Australia's biggest marketplace lender SocietyOne has announced a Personal Loans Unit Trust that aims to give investors an expected return of 6% per annum. The lender is looking to target up to $50 million in assets in its first year, and will provide wholesale investors with a reliable monthly income stream and better liquidity.

The trust will invest in a diversified portfolio of fixed rate unsecured personal loans, and put excess returns into a reserve account that can then be used to keep returns consistent over time. Investors will also gain access to their funds after 12 months, compared with the existing fractionalised option that is fixed for the life of the loan, which can be up to 60 months.

Investors will need a minimum of $100,000 to apply, but will get returns on par with bank hybrids and other trusts, according to SocietyOne. The targeted return of 6% will also come after fees, costs and losses have been deducted.

Mark Jones, SocietyOne CEO, says the new model will improve the overall investor experience. "We believe this new Unit Trust model will help to significantly simplify the experience of investing in our portfolio of personal loans and provide investors with greater access to this asset class, consistent interest payments and enhanced liquidity options after 12 months," he said.
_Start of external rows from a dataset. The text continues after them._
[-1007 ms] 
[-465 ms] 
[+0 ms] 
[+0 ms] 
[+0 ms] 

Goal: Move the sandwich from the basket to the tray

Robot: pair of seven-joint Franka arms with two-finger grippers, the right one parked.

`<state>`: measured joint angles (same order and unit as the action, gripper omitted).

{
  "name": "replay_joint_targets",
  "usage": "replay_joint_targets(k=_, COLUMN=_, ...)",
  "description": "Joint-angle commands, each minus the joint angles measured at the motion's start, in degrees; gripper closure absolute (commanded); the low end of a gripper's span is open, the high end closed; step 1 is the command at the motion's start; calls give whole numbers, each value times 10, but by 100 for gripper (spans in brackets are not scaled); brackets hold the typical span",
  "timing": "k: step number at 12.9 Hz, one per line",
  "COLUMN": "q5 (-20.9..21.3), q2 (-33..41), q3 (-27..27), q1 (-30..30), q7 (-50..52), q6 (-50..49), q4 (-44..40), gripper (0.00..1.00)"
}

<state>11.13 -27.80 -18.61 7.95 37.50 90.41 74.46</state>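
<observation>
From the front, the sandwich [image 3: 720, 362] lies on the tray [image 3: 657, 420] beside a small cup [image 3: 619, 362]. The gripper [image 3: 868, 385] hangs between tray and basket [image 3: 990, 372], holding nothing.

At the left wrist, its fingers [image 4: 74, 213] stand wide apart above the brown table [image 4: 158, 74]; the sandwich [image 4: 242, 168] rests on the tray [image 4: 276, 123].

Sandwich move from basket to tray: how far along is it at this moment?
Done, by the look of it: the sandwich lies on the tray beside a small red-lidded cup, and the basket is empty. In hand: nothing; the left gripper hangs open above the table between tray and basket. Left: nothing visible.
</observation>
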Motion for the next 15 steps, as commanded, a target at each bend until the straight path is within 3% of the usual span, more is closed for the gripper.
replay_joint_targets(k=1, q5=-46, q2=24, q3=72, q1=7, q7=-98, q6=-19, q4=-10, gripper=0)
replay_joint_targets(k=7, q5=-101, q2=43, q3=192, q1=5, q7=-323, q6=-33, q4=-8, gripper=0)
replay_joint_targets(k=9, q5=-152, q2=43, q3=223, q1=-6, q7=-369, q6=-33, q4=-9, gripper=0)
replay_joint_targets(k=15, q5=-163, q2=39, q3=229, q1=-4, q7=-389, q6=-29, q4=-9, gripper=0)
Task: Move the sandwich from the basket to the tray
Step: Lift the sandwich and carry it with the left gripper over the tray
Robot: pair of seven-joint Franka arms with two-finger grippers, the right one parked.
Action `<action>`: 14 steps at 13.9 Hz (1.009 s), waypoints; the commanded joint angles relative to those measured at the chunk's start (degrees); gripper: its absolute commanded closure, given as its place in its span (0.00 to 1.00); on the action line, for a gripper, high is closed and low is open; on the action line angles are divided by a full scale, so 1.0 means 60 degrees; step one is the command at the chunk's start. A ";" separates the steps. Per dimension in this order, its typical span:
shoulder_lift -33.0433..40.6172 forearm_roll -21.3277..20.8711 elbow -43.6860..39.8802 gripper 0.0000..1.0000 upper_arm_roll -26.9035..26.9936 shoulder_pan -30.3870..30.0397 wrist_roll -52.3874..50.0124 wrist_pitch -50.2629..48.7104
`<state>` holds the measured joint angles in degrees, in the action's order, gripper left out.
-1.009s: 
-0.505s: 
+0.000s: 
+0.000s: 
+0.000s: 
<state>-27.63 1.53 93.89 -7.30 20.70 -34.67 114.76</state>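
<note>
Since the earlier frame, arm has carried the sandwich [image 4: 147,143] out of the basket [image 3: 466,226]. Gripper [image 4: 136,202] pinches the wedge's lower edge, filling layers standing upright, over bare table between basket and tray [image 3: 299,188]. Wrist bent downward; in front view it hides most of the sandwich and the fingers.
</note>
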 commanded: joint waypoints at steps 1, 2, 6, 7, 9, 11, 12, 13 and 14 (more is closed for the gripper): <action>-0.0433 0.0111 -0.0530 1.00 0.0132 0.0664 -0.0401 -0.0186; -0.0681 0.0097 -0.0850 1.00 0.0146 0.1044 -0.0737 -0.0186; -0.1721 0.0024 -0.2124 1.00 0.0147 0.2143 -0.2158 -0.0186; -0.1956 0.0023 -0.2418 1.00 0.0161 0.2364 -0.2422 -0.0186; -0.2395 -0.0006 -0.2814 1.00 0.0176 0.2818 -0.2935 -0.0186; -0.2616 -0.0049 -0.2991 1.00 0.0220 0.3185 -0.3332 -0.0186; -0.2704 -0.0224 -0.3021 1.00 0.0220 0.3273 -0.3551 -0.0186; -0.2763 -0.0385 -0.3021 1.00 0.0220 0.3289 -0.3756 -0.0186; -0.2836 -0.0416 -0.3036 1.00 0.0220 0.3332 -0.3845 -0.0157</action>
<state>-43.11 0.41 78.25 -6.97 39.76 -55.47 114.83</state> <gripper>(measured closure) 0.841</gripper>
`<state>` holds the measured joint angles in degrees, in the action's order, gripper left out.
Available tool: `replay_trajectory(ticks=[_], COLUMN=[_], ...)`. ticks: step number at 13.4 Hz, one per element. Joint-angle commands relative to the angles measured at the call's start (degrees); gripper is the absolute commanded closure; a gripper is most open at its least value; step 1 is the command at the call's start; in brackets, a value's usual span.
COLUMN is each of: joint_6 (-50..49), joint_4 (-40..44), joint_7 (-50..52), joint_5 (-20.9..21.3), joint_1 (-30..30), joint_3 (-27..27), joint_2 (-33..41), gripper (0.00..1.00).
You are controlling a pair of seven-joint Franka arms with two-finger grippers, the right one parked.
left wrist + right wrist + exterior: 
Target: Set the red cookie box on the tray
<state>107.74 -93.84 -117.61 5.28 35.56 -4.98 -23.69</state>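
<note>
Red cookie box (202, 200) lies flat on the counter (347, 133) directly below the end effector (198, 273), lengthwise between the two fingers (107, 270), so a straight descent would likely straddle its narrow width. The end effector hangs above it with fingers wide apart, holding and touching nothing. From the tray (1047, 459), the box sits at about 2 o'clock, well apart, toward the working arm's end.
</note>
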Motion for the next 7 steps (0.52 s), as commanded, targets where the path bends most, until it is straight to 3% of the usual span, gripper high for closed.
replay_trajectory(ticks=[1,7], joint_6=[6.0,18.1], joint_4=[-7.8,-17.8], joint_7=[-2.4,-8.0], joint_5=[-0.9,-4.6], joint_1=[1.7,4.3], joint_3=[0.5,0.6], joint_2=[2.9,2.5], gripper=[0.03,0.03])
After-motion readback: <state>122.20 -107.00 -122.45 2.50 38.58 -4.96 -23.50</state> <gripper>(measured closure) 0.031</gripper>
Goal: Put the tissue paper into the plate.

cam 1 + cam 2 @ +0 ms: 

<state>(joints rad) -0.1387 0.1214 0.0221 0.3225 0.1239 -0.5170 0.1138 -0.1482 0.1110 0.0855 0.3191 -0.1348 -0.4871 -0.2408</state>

"It's just another example of how we are constantly iterating and improving on our model and mode of delivery in order to achieve our primary goal: providing a superior funding experience for our customers."

John Cummins, chief investment officer at SocietyOne, believes the trust will also open investors to an asset previously reserved for the big banks. "The Unit Trust was designed to provide investors with greater levels of simplicity, access, diversification, and liquidity, while delivering solid and consistent returns," he said.

"Investors will also gain access to a previously unavailable asset class, as banks prefer to keep these assets on their balance sheets due to the strong returns."